_TRY IT_
Make an exact copy of the listing, without images.

_PROVIDED MATERIAL_
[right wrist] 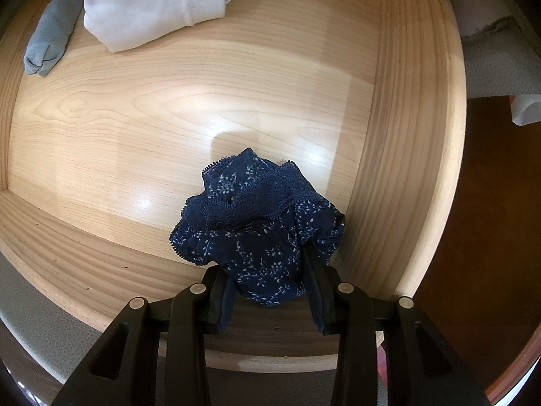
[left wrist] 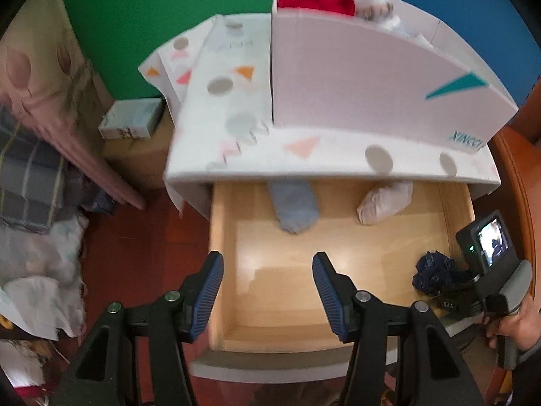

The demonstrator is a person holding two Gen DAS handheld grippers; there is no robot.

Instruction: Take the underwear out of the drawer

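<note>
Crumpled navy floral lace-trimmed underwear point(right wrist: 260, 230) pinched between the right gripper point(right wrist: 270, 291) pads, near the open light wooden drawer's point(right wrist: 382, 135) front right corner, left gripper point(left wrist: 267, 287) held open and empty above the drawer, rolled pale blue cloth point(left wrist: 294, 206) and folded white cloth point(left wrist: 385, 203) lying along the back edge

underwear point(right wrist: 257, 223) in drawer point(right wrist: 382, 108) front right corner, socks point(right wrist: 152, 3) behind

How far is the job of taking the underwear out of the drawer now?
Done: the drawer stands open. In hand: the right gripper is clamped on the dark blue underwear, which is still inside the drawer. Left: lifting it out. The left gripper is open and holds nothing.
</note>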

_RESULT FOR THIS TASK_
[right wrist] 
[left wrist] 

The demonstrator is a person holding two Gen DAS handheld grippers; there is no robot.

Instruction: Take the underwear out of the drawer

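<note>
Crumpled navy floral lace-trimmed underwear point(right wrist: 260, 230) pinched between the right gripper point(right wrist: 270, 291) pads, near the open light wooden drawer's point(right wrist: 382, 135) front right corner, left gripper point(left wrist: 267, 287) held open and empty above the drawer, rolled pale blue cloth point(left wrist: 294, 206) and folded white cloth point(left wrist: 385, 203) lying along the back edge

underwear point(right wrist: 257, 223) in drawer point(right wrist: 382, 108) front right corner, socks point(right wrist: 152, 3) behind

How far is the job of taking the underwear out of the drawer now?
Done: the drawer stands open. In hand: the right gripper is clamped on the dark blue underwear, which is still inside the drawer. Left: lifting it out. The left gripper is open and holds nothing.
</note>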

With that, the exercise is done.